[[ Material for this task open ]]

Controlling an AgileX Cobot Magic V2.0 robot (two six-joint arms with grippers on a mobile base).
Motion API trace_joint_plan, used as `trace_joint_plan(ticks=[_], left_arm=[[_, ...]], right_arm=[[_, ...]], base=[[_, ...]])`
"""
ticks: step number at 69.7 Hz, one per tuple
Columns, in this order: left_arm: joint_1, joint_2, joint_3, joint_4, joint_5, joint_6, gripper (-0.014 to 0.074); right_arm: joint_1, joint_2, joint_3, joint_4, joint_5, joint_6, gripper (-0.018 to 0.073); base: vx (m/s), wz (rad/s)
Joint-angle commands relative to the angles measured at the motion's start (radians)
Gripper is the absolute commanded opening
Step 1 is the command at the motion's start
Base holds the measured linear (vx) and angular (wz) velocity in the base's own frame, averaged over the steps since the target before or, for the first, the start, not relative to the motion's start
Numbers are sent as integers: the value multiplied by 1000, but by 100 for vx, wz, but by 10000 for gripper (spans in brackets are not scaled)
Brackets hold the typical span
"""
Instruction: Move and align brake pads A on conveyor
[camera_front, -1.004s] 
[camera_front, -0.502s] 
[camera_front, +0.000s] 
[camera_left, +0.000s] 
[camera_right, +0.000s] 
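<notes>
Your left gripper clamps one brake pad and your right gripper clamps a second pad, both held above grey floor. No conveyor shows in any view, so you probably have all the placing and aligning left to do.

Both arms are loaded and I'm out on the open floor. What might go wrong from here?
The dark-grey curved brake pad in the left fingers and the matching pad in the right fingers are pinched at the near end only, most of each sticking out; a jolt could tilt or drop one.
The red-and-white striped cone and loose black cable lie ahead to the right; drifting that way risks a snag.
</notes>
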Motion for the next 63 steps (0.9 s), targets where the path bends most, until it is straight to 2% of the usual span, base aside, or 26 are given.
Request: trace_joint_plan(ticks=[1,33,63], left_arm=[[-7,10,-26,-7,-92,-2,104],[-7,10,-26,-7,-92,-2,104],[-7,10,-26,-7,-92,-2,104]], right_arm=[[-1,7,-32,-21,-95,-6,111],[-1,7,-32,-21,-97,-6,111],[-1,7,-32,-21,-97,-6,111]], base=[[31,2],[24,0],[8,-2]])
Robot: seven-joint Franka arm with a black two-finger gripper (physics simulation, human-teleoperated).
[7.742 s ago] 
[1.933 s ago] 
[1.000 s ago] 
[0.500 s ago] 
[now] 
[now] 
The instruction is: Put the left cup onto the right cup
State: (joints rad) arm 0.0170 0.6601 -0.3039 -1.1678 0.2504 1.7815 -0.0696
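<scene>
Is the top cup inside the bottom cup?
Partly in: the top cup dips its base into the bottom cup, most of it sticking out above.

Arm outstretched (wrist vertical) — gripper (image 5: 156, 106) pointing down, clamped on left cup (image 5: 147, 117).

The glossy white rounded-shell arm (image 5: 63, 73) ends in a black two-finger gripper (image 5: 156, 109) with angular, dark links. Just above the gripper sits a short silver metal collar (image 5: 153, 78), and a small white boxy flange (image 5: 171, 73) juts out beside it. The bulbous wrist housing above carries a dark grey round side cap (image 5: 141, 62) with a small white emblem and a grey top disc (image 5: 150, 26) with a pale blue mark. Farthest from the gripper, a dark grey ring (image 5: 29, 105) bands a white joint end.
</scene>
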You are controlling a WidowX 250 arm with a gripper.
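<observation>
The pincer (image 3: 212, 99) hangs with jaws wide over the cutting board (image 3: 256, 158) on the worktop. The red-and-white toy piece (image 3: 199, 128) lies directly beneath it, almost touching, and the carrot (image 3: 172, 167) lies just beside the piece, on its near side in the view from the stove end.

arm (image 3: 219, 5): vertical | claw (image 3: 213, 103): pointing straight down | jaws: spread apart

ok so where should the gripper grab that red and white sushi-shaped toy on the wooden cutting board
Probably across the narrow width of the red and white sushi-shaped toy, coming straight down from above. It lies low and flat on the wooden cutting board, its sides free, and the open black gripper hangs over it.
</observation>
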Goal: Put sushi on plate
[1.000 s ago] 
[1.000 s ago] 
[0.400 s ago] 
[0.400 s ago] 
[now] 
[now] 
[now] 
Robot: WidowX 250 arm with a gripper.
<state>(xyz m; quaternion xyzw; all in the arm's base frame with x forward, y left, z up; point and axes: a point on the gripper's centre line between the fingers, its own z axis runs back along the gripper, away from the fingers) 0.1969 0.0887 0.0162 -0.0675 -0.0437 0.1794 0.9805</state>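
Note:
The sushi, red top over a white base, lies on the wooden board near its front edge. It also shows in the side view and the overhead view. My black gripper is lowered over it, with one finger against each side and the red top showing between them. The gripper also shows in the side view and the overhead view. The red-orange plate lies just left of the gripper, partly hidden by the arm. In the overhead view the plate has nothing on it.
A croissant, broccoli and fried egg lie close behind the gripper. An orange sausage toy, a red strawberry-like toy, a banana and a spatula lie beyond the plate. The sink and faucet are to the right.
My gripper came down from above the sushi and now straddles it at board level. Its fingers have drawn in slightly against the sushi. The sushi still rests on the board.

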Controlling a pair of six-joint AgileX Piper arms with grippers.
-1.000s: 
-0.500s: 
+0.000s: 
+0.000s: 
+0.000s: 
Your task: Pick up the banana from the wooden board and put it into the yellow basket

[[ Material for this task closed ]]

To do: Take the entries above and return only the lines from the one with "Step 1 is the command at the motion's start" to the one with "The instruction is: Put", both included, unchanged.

Written solution:
Step 1 is the command at the motion's start
Base holds the measured linear (vx) and angular (wz) velocity in the base's own frame, averaged over the steps since the target before or, for the first, the start, not relative to the motion's start
Numbers are sent as integers: the value multiplied by 1000, but by 100 for vx, wz, but by 10000 for gripper (spans in brackets are not scaled)
Brackets hold the typical span
"""
Instruction: Move and align brake pads A on conveyor
[camera_front, -1.004s] 
[camera_front, -0.502s] 
[camera_front, +0.000s] 
[camera_left, +0.000s] 
[camera_right, +0.000s] 
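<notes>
Your left gripper clamps one brake pad and your right gripper clamps a second pad, both held above grey floor. No conveyor shows in any view, so you probably have all the placing and aligning left to do.

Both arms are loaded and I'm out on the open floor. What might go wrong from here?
The dark-grey curved brake pad in the left fingers and the matching pad in the right fingers are pinched at the near end only, most of each sticking out; a jolt could tilt or drop one.
The red-and-white striped cone and loose black cable lie ahead to the right; drifting that way risks a snag.
</notes>
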Motion for the next 63 steps (0.9 s), targets where the path bends most, until it is straight to 2% of the usual span, base aside, or 26 are given.
Request: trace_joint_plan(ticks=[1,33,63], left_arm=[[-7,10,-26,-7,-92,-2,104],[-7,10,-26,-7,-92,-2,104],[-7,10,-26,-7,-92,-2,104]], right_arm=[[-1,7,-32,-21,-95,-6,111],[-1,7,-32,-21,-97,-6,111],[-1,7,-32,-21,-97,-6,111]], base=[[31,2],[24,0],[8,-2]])
Robot: seven-joint Franka arm with a black two-finger gripper (physics simulation, human-teleoperated).
[7.742 s ago] 
[1.933 s ago] 
[1.000 s ago] 
[0.500 s ago] 
[now] 
[now] 
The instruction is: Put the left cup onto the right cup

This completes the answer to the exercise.